**TASK DETAILS:** In the records below, tally every line containing "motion". Report only the total.

**TASK DATA:**
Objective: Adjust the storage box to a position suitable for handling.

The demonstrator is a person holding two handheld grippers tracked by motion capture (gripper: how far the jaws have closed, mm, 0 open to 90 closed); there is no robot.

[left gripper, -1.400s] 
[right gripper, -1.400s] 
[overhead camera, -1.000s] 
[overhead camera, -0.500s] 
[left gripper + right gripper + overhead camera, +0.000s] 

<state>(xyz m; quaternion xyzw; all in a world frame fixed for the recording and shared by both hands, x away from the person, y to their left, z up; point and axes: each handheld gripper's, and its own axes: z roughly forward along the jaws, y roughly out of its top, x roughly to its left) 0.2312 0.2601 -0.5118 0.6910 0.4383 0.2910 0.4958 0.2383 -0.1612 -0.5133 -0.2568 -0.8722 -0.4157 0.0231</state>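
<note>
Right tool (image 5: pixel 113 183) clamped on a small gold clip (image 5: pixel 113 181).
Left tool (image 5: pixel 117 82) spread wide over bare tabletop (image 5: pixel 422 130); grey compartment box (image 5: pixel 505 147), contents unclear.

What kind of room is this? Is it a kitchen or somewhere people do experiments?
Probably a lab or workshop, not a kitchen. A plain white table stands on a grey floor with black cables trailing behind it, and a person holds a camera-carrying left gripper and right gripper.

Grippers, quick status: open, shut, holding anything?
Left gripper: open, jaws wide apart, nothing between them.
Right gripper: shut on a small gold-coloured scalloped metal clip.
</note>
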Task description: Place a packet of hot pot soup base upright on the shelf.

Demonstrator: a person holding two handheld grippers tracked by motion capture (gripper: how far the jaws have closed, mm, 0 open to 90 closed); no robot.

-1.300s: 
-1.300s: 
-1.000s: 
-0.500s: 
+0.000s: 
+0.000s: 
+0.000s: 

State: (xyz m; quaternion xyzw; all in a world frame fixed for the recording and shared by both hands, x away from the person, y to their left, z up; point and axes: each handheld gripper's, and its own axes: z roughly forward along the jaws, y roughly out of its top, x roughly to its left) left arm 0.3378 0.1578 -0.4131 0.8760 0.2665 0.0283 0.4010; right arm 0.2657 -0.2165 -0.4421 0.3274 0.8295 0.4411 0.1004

**RESPONSE AREA:** 2